## Task statement
Say how many lines in the entries hold the string "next", giving the number by itself.

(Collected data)
####################

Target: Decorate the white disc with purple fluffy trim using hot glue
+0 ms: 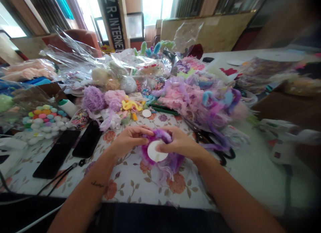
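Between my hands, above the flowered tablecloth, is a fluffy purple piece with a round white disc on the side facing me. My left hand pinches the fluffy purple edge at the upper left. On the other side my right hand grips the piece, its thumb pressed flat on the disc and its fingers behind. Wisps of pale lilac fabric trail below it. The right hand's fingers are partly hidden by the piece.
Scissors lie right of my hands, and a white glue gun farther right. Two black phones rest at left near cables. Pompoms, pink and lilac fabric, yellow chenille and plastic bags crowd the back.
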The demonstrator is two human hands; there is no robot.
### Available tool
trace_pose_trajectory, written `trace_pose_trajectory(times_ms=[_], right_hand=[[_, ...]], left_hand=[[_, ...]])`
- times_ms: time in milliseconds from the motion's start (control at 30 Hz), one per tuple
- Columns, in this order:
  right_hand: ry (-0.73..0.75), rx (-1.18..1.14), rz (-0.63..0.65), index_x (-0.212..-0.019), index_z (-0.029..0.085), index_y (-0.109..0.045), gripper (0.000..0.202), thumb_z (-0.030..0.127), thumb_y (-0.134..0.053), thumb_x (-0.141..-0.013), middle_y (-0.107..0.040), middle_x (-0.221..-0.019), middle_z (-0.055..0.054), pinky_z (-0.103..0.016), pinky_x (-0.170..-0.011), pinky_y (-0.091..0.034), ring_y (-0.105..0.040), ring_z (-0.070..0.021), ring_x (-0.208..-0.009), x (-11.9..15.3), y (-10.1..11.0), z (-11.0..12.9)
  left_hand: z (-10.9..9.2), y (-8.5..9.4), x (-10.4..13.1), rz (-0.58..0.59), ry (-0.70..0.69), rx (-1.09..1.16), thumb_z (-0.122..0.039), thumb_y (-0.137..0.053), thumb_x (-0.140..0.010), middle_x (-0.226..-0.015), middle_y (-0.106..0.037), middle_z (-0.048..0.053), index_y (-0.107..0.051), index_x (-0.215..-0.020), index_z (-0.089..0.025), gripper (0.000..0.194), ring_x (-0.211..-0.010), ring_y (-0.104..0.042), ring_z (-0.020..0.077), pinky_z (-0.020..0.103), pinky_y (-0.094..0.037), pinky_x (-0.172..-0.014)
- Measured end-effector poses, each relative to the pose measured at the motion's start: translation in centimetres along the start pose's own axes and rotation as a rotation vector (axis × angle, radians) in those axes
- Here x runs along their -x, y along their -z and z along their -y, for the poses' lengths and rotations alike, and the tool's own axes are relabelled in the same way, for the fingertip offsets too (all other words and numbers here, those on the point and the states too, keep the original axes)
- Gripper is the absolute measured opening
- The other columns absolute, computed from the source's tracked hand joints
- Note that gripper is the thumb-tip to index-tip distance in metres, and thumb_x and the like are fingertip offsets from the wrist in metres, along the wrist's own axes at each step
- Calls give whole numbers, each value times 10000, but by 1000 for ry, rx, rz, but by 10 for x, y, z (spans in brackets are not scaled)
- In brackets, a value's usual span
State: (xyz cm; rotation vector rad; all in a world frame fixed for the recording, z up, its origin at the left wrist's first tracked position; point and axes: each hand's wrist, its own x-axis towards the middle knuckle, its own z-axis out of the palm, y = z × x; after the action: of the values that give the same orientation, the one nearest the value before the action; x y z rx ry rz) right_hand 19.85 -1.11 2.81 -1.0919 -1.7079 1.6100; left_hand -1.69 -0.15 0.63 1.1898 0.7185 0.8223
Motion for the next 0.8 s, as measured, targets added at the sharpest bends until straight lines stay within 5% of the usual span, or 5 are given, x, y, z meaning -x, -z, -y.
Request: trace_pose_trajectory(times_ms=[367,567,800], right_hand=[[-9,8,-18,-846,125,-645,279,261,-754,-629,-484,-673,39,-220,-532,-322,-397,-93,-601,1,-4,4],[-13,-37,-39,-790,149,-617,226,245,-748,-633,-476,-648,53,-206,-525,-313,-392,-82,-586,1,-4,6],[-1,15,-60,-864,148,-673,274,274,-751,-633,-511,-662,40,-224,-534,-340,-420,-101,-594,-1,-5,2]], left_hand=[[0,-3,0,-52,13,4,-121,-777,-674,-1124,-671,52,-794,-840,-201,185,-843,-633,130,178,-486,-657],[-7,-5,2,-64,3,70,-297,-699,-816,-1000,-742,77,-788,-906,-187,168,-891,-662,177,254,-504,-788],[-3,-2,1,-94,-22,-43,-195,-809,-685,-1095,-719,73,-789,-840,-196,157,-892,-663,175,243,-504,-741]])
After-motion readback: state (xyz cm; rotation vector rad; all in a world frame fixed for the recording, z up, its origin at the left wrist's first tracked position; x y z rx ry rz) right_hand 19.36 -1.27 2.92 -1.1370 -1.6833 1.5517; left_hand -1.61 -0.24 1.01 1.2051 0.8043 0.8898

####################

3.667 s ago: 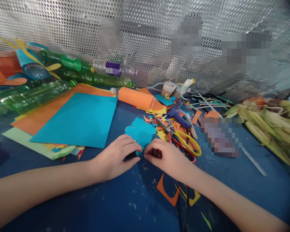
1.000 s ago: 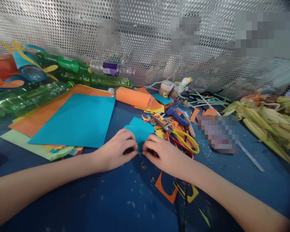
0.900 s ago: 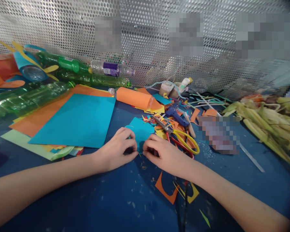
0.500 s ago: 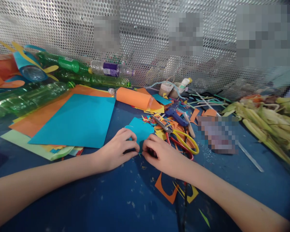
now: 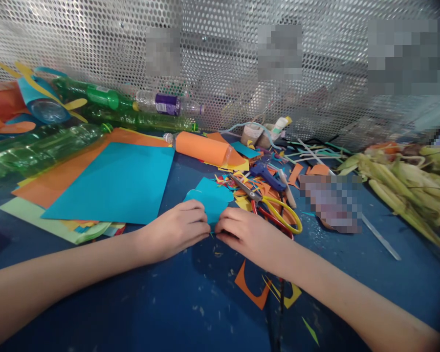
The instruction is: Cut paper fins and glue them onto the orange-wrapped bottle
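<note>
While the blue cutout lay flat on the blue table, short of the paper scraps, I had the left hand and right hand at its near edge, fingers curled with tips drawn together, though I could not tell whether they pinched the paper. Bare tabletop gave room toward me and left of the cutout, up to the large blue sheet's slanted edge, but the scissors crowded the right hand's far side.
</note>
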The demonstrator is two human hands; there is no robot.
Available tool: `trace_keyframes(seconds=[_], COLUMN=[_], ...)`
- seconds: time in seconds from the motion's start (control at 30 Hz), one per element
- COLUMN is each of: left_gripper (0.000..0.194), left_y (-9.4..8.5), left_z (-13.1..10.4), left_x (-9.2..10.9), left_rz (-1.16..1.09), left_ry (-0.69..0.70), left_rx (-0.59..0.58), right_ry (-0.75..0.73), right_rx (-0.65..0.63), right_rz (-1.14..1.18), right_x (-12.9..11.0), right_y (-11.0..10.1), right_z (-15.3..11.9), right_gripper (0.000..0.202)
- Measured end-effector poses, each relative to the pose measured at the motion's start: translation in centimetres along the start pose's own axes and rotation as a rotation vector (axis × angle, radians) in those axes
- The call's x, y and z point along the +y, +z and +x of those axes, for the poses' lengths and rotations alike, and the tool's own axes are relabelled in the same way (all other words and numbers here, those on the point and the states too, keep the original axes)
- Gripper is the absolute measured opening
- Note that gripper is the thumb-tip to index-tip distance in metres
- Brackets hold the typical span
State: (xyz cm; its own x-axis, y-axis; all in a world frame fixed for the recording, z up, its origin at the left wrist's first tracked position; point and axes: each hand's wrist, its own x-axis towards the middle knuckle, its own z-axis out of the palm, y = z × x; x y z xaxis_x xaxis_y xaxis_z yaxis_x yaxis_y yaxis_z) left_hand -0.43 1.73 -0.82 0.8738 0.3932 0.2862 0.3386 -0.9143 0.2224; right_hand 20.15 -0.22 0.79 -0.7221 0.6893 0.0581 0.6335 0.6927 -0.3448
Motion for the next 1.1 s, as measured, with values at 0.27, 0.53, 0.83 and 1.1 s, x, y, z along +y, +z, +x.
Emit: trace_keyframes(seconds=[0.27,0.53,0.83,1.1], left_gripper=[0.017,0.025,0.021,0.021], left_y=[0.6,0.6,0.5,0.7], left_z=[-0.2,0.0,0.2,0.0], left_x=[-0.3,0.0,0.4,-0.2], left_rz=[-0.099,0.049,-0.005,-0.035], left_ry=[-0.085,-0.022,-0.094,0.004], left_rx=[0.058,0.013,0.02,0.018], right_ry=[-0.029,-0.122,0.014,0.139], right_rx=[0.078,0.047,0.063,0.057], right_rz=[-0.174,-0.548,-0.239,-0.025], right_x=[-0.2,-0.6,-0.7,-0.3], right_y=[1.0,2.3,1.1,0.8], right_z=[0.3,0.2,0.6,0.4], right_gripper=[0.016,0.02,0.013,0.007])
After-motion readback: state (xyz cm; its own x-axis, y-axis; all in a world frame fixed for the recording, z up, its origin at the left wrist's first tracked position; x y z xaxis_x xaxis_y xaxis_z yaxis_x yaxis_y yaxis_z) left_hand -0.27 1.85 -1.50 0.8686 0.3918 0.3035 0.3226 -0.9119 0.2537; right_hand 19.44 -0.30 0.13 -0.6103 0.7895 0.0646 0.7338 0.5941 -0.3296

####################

## Task response
2